Oddio, dell’America… dovremmo dire degli Stati Uniti, e parlare di “gotico statunitense”. Perché il Sud, l’America Latina, che parla spagnolo e portoghese, è ben altra cosa. È immaginazione fantastica. Luminosa e ricca di colore. È sogno iridescente e mutevole… chi ha letto Borges, o Marquez, ne ha incontrato i diversi volti. Altra cosa, comunque…
Negli States, invece, l’immaginario letterario oscilla tra il realismo della “Pastorale americana” di Philip Roth – un realismo grigio, disperante – e gli incubi senza fine di una immaginazione ossessiva come quella di H. P. Lovecraft(1). Che discende da uno dei giganti della letteratura statunitense. Un gigante incompreso in patria, e amato in Europa. Edgar Allan Poe.
Così come tutti i grandi di questi filone gotico sono sempre stati snobbati dalla critica ufficiale. Dalla, cosiddetta, intellighenzia. E derubricati a letteratura di genere. Roba buona per ragazzotti e semi illetterati. E invece….
E invece Lovecraft, Howard, e prima di loro Abraham Merrit, e tanti altri, sono tutt’altro che scrittori dozzinali. Meramente commerciali. Anzi… sono coloro che rivelano un aspetto nascosto, e inquietante, dell’anima americana.
Prendete Lovecraft. È un grandissimo scrittore. Capace di immaginare un universo terrificante. Che urge dietro le apparenze del nostro mondo ordinario.
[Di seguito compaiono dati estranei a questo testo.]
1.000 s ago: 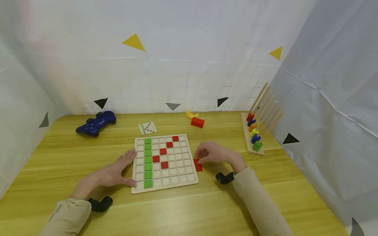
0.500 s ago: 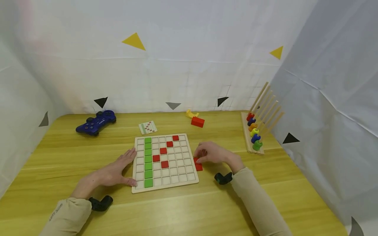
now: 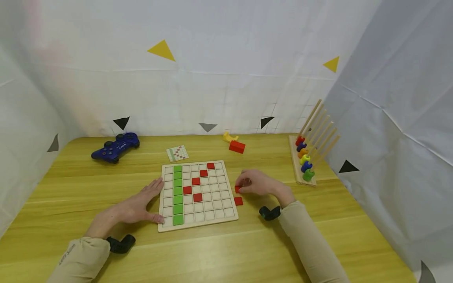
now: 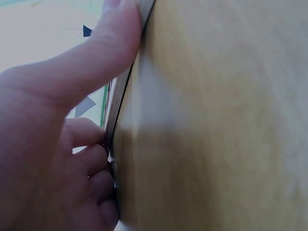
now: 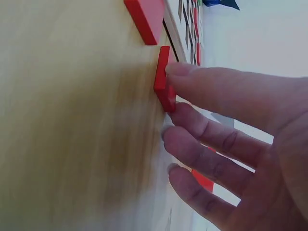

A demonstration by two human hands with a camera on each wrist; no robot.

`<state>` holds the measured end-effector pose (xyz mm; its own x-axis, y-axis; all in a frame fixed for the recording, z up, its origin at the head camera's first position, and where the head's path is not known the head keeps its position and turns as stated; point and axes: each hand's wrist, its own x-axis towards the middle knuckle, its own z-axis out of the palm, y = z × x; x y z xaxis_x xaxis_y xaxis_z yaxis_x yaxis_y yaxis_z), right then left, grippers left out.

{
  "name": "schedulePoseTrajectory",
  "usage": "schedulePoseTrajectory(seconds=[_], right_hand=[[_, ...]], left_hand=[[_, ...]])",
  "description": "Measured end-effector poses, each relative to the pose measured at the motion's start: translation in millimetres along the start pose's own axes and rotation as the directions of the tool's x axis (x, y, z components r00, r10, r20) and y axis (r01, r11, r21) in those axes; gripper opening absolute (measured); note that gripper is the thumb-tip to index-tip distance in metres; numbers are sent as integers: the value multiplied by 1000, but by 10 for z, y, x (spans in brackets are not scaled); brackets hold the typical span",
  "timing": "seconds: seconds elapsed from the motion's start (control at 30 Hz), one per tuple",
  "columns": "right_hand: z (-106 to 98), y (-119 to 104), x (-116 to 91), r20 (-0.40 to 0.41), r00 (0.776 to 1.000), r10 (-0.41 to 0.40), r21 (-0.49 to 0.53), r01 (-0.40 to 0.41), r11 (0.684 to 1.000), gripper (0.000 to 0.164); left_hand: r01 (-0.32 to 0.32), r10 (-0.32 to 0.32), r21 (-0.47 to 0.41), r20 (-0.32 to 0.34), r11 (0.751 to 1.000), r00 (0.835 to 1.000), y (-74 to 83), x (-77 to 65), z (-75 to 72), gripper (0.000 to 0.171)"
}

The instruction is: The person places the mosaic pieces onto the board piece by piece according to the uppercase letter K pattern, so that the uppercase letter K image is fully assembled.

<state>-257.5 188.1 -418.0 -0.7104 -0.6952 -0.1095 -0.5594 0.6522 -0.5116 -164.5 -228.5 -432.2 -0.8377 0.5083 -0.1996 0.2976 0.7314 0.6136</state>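
A pale square grid board [image 3: 216,214] lies on the table, with one column of green tiles [image 3: 178,199] and several red tiles [image 3: 197,197] in its cells. My left hand [image 3: 139,204] rests along its left edge, thumb on the near corner and fingers spread straight beside the rim. Just off the right edge, my right hand [image 3: 260,182] pinches a small red square tile [image 5: 163,79] between thumb and index finger; the right wrist view has it tilted. Another red tile [image 3: 238,201] lies flat right beside the board, nearer the body than the pinched one.
Behind the board lies a small pattern card [image 3: 177,153]. A blue game controller [image 3: 116,147] sits at the back left. A red block [image 3: 237,147] and a yellow curved piece [image 3: 230,137] are at the back. A peg stand [image 3: 304,161] with coloured pieces is at the right.
The pinched red tile has come apart from the one lying by the board, and a gap now shows between them. My right hand shifted slightly right; the left stayed put.
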Motion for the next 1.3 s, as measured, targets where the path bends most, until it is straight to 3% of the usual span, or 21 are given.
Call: schedulePoseTrajectory(seconds=[0.53,1.3], right_hand=[[-40,87,-39,-26,988,154,15,-154,988,15],[-62,116,-58,-31,986,161,8,-161,987,21]], left_hand=[[5,-5,-7,5,1000,1000,8,3,6,117],[-1,1,7,-4,1000,1000,4,-12,5,117]])
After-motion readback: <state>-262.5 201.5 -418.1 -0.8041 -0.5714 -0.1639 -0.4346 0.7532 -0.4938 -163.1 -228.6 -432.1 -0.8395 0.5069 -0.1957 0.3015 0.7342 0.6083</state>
Una fantasia sfrenata. Che, in apparenza, contrasta con le convinzioni dell’autore. Che aveva una visione assolutamente realista, e materialista, della vita. E che, però… sognava. E i suoi sogni erano incubi. Dai quali emergevano terribili i Grandi Antichi, Chtulu e Yogh Shototh… e tanti altri. E nei quali dominava la presenza del Caos Strisciante…
Oppure guardiamo ad Howard. Considerarlo solo un autore di Fantasy non è riduttivo… significa non aver compreso niente della sua opera.
Che è un possente épos. Ambientato, certo, in una realtà che, a noi, appare pura invenzione. Fantasticheria.
Ma per Howard non era così. Era, come Lovecraft, un visionario. Vedeva, letteralmente, i mondi di cui narra. Atlantide, Valusya, le foreste dei Picti. La selvaggia Cimmeria e la tenebrosa Stygia… gli apparivano innanzi agli occhi… un cosmo remoto. Dimenticato dalla memoria storica degli uomini. Ma che ancora sentiva urgere dietro la patina della vita quotidiana. Dietro il grigiore e la solitudine che Hopper rappresentava nelle sue tele.
Anche gli eroi di Howard sono soli. E sono eroi cupi, come il loro mondo. Kull, Conan e gli altri lottano contro potenze tenebrose. Contro il Popolo Serpente che un tempo dominava la Terra con le sue arti oscure e i suoi riti sanguinosi. E che cerca di riprendere il dominio, mascherato dietro volti solo in apparenza umani…
Non sono, però, eroi luminosi, solari. Nè tantomeno, buoni e civili. Anzi, i protagonisti delle saghe howardiane sono barbari. Feroci e primitivi.
Per il solitario di Cross Plains, l’unica, possibile, salvezza per l’uomo era il ritorno alla barbarie. Ai barbari capaci di spazzare via civiltà decadenti e corrotte. Spargere il vecchio sangue esausto e malato. E infondere sangue nuovo. Un nuovo inizio.
Ed è proprio questo aspetto che mi ha sempre colpito del Gotico Americano. Questa visione apocalittica. Di fatto disperata e disperante… in netto contrasto con l’apparenza felice, ottimistica, superficiale, che una certa cultura di massa ha sempre divulgato. L’America di Happy Days, di Superman, di Hollywood e di John Wayne, di Elvis e dei Beach Boys… quella che si riflette nell’edonismo ottimistico, sorta di realizzazione del sogno di quel sublime idiota del Panglossismo di Voltaire… il migliore dei mondi possibili.

Dietro a questa copertina patinata, a questo, gigantesco Truman Show, vi è, però, altro.
Il cupo salmodiare dei Sacerdoti del Dio Serpente nelle piramidi di Stygia. Il gorgoglio di Yogh Shototh dagli abissi. Il grido, feroce, di Conan. E l’indicibile orrore.
L’altro volto dell’America. L’altro volto della modernità. Il più sincero, temo.